In this final issue, the only ambiguously interesting thing that happens concerns the comment from the blue-skinned alien that they would make this "EARTH ONE AT LAST". There are two ways to read that phrase - to make it a unified Earth or the second possible meaning that this re-configured Earth is the new Earth-One. I know some writers have referred to the newest New Earth as Earth-One but we know that isn't the case - it was made clear in 52 that there was New Earth and Earths 1-51. There isn't a world we've seen yet that is like the pre-Crisis on Infinite Earths version of Earth-One. Especially from Superman's perspective.

The New Earth Supes may have recently picked up much of the Pre-Crisis Earth-One Superman's back story but the Earth-One Superman and his supporting cast are quite different than even this most recent New Earth version. Unlike the guy we have as Superman in the comics today, on Earth One, Clark was orphaned twice; he anchored the news on WGBS with co-anchor Lana Lang; he had a Fortress of Solitude built into a glacier with a giant gold door that only a giant gold key could open; Lois learning his secret never even seemed an option; and he had a remarkable singing voice.

It's been a continuing mystery to me why, since Infinite Crisis, there's been this assumption that New Earth was mostly Earth-One with a little bit of Earth-Two. Like majoring in Earth-One with a minor in Earth-Two. Except that's never really been the case. Within a year after the twelfth and final issue of Crisis on Infinite Earths, we got post-Crisis reboots of Superman, Batman, and Wonder Woman that distinguished all three of them from their Earth-One counterparts in fundamental ways.

I waited all through Final Crisis thinking that the new Multiverse Earth-One would be revealed and I still think there's a story to be told there. I'm not sure if Busiek just told the Earth-One story or if I'm just over-thinking the issue and out-thinking the writer. Whether Busiek intended to make that implication or the lettering makes the implication for him, it's still an interesting thing to ponder.
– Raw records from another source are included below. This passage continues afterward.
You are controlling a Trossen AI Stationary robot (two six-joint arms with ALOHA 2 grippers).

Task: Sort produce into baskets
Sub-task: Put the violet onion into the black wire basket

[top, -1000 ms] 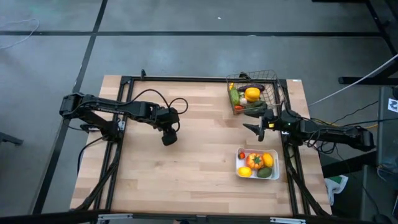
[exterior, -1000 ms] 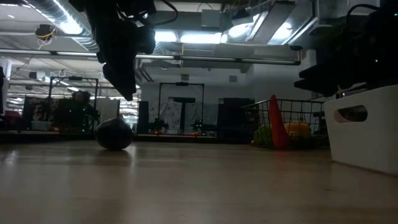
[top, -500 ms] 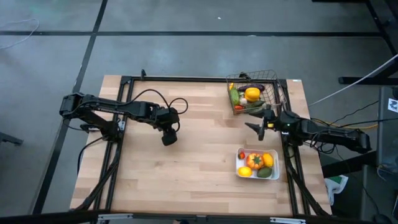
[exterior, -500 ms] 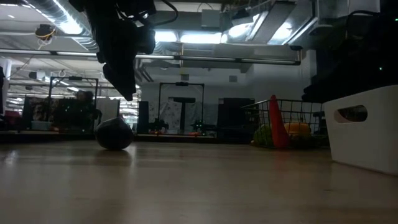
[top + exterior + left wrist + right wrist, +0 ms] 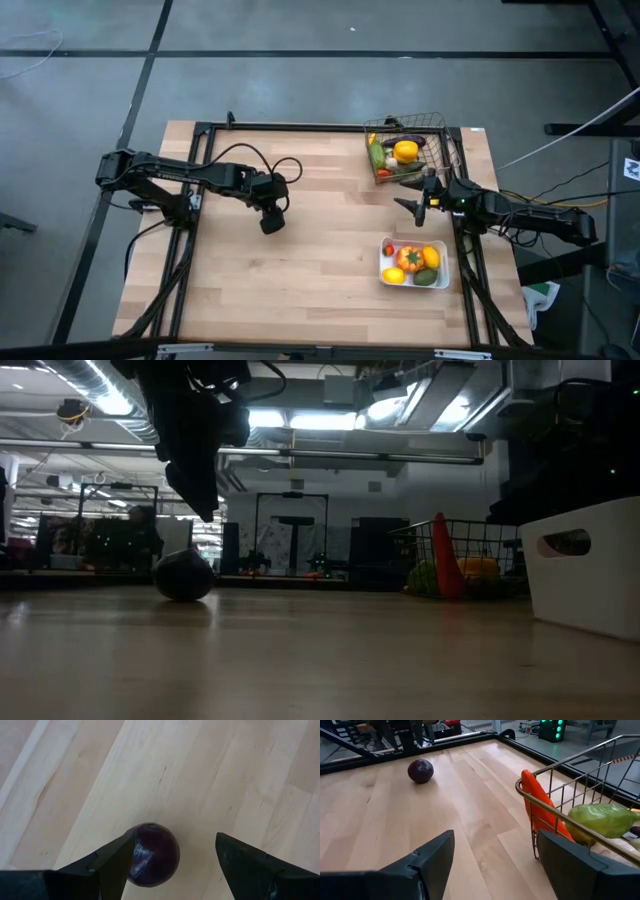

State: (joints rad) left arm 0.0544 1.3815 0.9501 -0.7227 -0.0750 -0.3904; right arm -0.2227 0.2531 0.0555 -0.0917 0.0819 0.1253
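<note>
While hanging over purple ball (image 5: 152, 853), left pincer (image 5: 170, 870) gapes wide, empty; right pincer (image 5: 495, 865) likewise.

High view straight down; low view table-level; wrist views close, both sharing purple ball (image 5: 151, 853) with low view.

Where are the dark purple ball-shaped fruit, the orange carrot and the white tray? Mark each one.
dark purple round fruit (image 5: 152, 852): left wrist view, middle of its glossy top.
orange carrot (image 5: 538, 805): right wrist view, mid-body, leaning over the wire basket's rim.
white tray (image 5: 383, 262): high view, its left rim.
</note>
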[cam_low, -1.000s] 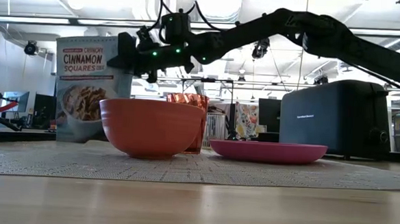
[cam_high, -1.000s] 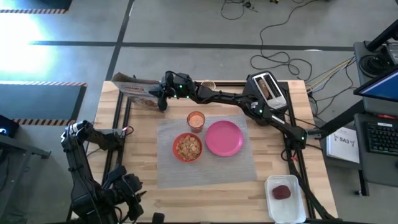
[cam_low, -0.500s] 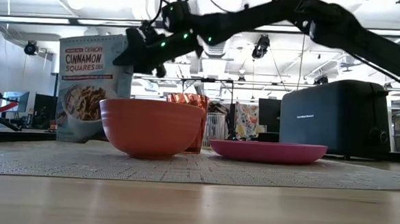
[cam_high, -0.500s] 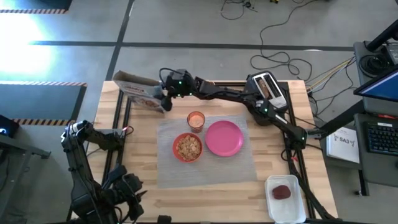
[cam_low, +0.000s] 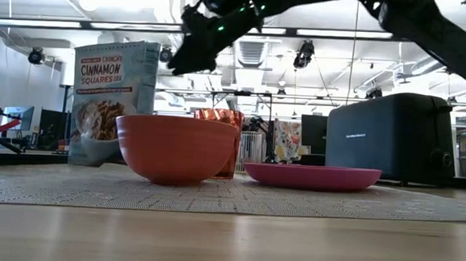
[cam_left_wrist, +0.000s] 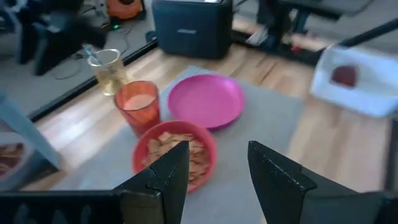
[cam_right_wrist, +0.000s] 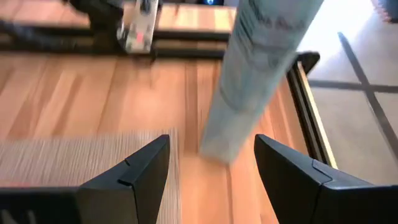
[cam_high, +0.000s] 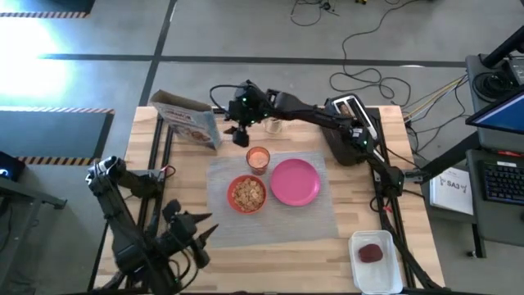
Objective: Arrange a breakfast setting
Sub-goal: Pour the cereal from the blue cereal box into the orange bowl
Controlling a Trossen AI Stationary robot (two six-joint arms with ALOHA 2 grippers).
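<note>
Right end effector [cam_high: 238,131] hangs wide open and empty near the surface's far edge, right by the cereal box [cam_high: 188,120]. Bowl [cam_high: 246,194] sits mid-placemat [cam_high: 315,221]. One careless swing probably knocks over the box or cup [cam_high: 258,157].

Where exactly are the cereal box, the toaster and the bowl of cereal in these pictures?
Cereal box [cam_low: 113,100], low view, on its printed front face.
Toaster [cam_high: 352,116], high view, on its top by the slots.
Bowl [cam_high: 246,194], high view, on the cereal inside it.
</note>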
The final lesson of Trinity is simple. In a world without Superman, Batman, and Wonder Woman, we'd all have blue or purple skin. So it's skin pigmentation ultimately that defines what the Trinity bring to the DCU. Or to put it at its most obvious and basest, as I'm sure Busiek would have intended it, a world without Superman, Batman, and Wonder Woman would leave us all a little blue.

The bar is closed. Get your things and head out in an orderly fashion. Let me end by saying, and thank the gods and goddesses for my being able to say it at all: Not-To-Be-Continued.
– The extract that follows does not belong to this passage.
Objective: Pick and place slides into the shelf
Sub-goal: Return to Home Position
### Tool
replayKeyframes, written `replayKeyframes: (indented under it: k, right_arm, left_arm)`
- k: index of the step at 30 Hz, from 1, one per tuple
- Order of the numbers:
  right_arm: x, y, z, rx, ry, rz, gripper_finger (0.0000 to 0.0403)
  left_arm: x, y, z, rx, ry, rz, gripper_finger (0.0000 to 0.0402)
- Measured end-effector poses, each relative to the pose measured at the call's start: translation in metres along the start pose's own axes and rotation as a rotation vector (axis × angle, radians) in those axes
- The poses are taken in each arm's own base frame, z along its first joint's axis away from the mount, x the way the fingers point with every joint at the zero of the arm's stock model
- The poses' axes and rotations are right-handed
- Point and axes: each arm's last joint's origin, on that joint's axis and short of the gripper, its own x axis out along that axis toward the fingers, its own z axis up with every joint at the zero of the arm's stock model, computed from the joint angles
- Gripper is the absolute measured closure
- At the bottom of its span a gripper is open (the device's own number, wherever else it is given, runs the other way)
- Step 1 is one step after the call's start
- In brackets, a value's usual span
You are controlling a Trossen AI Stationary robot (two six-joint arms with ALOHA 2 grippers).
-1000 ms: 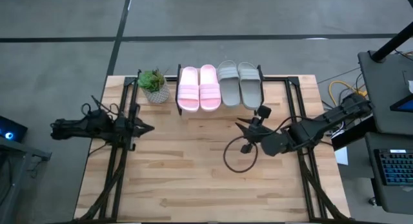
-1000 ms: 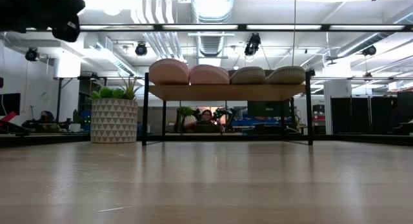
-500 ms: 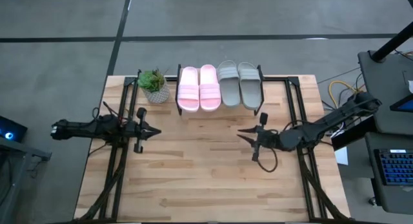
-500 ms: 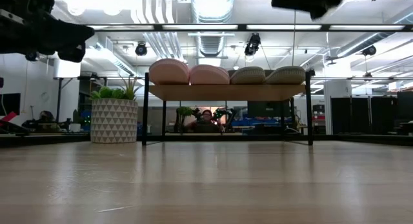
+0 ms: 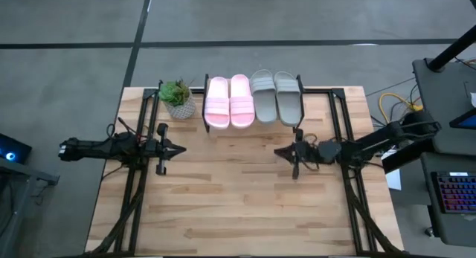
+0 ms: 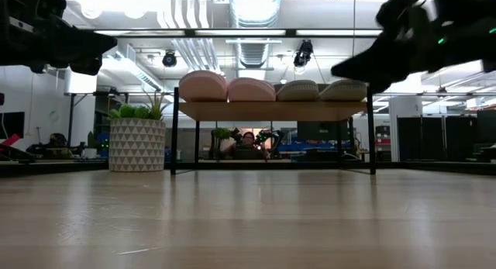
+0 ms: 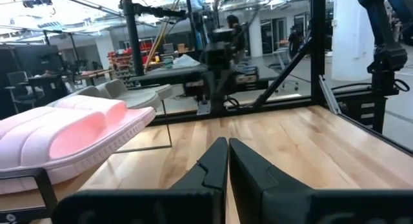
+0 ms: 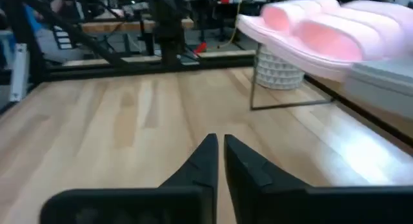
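Observation:
The shelf (image 5: pixel 253 126) stands at the table's far edge, and all the slides lie side by side on its plank (image 6: pixel 271 110): the pink pair (image 5: pixel 228 100) on the left, the grey-beige pair (image 5: pixel 275 96) on the right. My left gripper (image 5: pixel 178 149) hovers shut over the table's left part, pointing right. My right gripper (image 5: pixel 279 152) hovers shut over the right part, pointing left. Both are near of the shelf and hold nothing. The left wrist view shows a pink slide (image 7: pixel 71 130); the right wrist view shows the pink pair (image 8: pixel 322 30).
A small plant in a white patterned pot (image 5: pixel 177 98) stands left of the shelf at the far edge. Black frame rails (image 5: pixel 134 184) run along both sides of the table. Bare wood (image 5: pixel 230 191) lies between and near of the grippers. A person sits behind the shelf (image 6: pixel 248 143).
My right arm has come down from above into the low view and stretched out level, its wrist turning, while its fingertips stayed about where they were over the table. My left gripper has lowered a little and shifted slightly toward the table's right. The slides have not moved.

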Motion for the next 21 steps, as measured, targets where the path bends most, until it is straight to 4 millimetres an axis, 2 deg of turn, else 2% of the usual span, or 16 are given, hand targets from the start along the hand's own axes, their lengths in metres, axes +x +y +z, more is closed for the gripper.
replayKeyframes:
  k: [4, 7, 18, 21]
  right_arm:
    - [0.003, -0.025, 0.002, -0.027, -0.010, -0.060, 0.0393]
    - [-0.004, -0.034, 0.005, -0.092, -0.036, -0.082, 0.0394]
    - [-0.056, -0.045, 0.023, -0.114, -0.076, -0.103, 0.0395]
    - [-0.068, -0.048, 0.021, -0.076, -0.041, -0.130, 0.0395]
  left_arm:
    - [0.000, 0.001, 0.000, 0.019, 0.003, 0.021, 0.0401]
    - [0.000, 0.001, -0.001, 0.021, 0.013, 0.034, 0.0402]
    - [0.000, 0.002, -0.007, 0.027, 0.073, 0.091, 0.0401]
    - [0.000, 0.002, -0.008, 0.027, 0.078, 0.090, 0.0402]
2Art - 2: The art's not bad except it's inconsistent. Same thing I've said about the art for 52 weeks in a row and it holds true this last time. Have I said recently how much I despised this series?

1Cover Art - 1: 52 divided by three is 17.33333333. 51 divided by three is 17. Being somewhat familiar with math, it occurred to me early on that issue 52 couldn't be part of a triptych cover. Except they managed to give us a triptych fold out cover instead. One last gasp of non-creativity.
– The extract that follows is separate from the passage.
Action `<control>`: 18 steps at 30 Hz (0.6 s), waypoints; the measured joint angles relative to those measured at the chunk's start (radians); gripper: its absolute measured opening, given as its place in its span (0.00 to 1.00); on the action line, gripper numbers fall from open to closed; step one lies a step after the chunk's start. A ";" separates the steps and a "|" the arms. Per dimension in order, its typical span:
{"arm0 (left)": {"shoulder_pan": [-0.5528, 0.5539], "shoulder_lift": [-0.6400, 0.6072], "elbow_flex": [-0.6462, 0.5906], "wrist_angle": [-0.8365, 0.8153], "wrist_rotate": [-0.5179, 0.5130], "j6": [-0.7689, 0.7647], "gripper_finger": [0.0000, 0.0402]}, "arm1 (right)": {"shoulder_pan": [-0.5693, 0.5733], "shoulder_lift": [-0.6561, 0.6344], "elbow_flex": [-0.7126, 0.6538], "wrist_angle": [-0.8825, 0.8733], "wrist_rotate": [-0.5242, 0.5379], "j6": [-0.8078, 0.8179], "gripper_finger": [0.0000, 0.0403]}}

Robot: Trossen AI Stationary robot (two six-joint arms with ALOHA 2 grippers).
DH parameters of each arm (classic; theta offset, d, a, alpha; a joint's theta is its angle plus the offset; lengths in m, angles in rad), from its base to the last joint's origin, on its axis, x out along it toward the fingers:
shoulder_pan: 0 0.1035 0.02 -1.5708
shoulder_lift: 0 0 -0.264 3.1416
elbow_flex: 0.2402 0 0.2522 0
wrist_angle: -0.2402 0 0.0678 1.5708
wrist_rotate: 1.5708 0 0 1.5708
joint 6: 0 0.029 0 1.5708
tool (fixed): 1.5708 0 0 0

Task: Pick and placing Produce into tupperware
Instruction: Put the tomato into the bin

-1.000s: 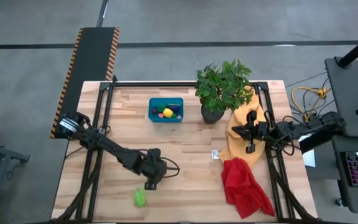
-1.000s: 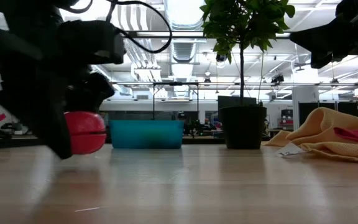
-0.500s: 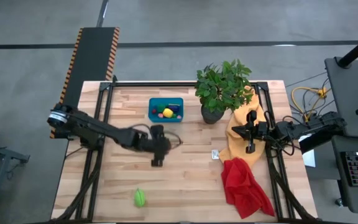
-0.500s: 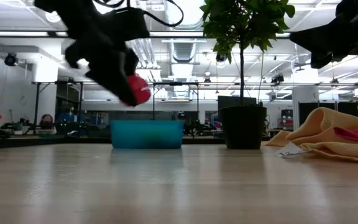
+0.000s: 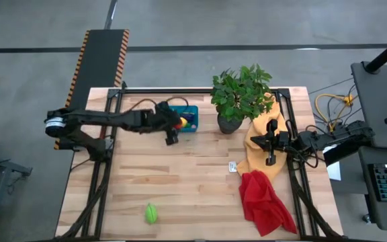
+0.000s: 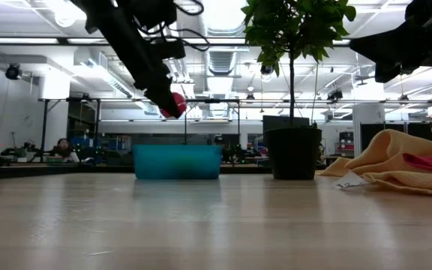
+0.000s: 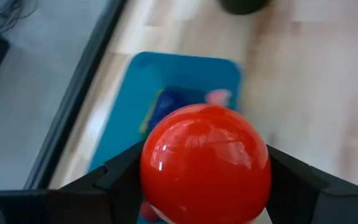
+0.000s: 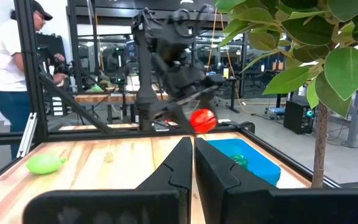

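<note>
table [image 5: 200, 195]: pale wood planks in a black frame, grey floor around it. left gripper [image 5: 173, 128]: clamped on a red ball [image 7: 205, 163], raised above the near edge of the teal box [image 5: 188, 111], which sat toward the back of the table with small pieces inside. right gripper [image 5: 270, 158]: fingers together, over a yellow cloth [image 5: 257, 138]. green piece [image 5: 152, 214]: lay alone near the front edge. potted plant [image 5: 239, 94]: just beside the box. red cloth [image 5: 264, 202]: front right. room: workshop benches, a person [image 8: 18, 74] standing behind.

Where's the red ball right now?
The red ball is clamped in the left gripper, in the air at the teal tupperware, left of the potted plant in the high view.
</note>
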State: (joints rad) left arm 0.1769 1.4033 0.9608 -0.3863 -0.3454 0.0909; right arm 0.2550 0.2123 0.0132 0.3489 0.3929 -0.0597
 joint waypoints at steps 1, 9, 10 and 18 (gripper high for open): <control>0.023 0.000 -0.001 0.001 0.000 0.003 0.60 | 0.000 0.000 0.000 0.000 0.000 0.000 0.02; 0.148 0.067 -0.006 -0.022 0.011 0.004 0.60 | 0.000 0.000 0.000 0.000 0.000 0.000 0.02; 0.154 0.079 -0.006 -0.025 0.011 0.004 0.60 | 0.000 0.000 0.000 0.000 0.000 0.000 0.02; 0.170 0.152 -0.007 -0.054 0.011 0.029 0.62 | 0.000 0.000 0.000 0.000 0.000 0.000 0.02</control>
State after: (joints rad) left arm 0.3468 1.5556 0.9543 -0.4404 -0.3347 0.1203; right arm 0.2550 0.2123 0.0132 0.3485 0.3927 -0.0601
It's too bad it isn't one of those MAD Magazine fold outs where the page folds up and you get a secret message or funny picture when you fold the page into thirds. But the message I'd want to see wouldn't be a secret. It'd be a message from Dan Didio and the Trinity team to those of us who stuck with this series for 52 issues and the message would read simply: "Suckers".

Jeffrey's Review:

1Story - 1: "It almost feels anticlimactic, doesn't it?"

You sure said it, Kurt, and with some of the worst dialogue I've ever read in a comic book.

This issue wraps up nothing, Superman, Batman and Wonder Woman are hardly even in it and just as much time is spent with worthless supporting characters that no one gives a crap about except Busiek (who wanted to know what happened to the Void Hound? Krona? Enigma? Morgaine? Tarot?).

Everything I have left to say I said in my final main review for issue 50.

3Art - 3: I'm just glad it's over.

3Cover Art - 3: This image should be FAR more spectacular and awe-inspiring than it is.